Angus se sorprendió. La había imaginado como a una chica encantadora que se dedicaba a la vida social. Pensó que debería haber investigado algo más sobre Domenica y su familia.
–Perdone mi curiosidad, pero me estaba preguntando por qué había negociado con usted en vez de con su madre, que es la propietaria de la finca.
Domenica dejó el sombrero sobre una preciosa mesa de caoba.
–Mi madre y mi hermana Christabel son unas personas maravillosas, señor Keir, pero no están familiarizadas con el mundo de los negocios. Como tampoco lo estaba papá –una sombra de tristeza cruzó su rostro–. No sé de dónde he heredado unos cuantos genes prácticos y realistas, y ellas prefieren que me ocupe de todo; tengo un poder notarial de mamá. Aquí está el inventario –continuó secamente–. ¿Tiene una copia?
Lo miró con sus impresionantes ojos azules.
–Sí, aquí la tengo –sacó unos papeles doblados del bolsillo interior de la chaqueta.
–Como sabrá, en la venta se incluía casi todo el contenido, pero usted accedió a que nos quedáramos con algunos recuerdos personales.
–Sí.
–Muy bien, entonces creo que podríamos comprobar ahora el inventario de lo que va a permanecer aquí y firmarlo para que luego no haya desacuerdos.
Angus la miró con seriedad y comprendió qué era lo que lo había molestado antes. Le gustaría tener cierto poder sobre esa muchacha serena, fría y absolutamente extraordinaria, dominarla de alguna forma, aunque solo fuera notar que ella lamentaba profundamente tener que abandonar la casa que le pertenecía a él. ¿Por qué?, se preguntaba. ¿Para que le sirviera como cebo y que ella volviera?, ¿como excusa para llegar a conocerla? Llegó a la conclusión de que ese era el motivo.

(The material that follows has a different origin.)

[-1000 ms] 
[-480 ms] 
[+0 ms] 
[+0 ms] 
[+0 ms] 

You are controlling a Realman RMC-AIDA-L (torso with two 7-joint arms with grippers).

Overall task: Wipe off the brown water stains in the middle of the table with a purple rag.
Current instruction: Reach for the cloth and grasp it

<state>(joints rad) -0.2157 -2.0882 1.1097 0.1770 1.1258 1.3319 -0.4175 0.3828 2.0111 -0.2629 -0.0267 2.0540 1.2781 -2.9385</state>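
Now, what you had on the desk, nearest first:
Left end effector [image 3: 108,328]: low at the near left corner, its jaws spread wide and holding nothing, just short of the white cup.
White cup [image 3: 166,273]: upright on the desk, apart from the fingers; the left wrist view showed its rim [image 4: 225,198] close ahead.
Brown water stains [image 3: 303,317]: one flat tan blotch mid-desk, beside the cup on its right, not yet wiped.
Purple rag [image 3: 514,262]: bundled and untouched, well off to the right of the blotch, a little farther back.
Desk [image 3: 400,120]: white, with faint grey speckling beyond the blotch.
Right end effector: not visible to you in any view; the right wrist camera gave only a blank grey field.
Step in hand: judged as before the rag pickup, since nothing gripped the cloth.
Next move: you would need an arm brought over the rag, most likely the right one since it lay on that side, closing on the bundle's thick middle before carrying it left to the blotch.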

En ese momento se dio cuenta de que Domenica lo observaba con curiosidad.
–Creo que es una idea muy buena, señorita Harris. Si hay algo que quiera quedarse que no esté en el inventario, dígamelo. Estaré encantado de complacerla.
Domenica levantó las cejas realmente sorprendida.
–Es muy amable, pero creo que todo está bien –dijo ella lentamente, como si no le creyera del todo.
–Entonces, ¿empezamos por aquí?
Tardaron más de una hora y, aunque ya la había revisado antes y las casas tampoco significaban mucho para él, Angus sintió una sensación de triunfo al pensar que esa preciosa casa era suya; incluso cuando la habían despojado de algunos tesoros de los Harris.
También tenía cierto aire hogareño, no era como de revista de decoración, sino cómoda y agradable. Si bien, tenía que reconocer, le faltaría algo.
–Adivino que no está casado, señor Keir –dijo Domenica como si le hubiese leído el pensamiento.
–Adivina bien, señorita Harris, ¿pero por qué lo sabe?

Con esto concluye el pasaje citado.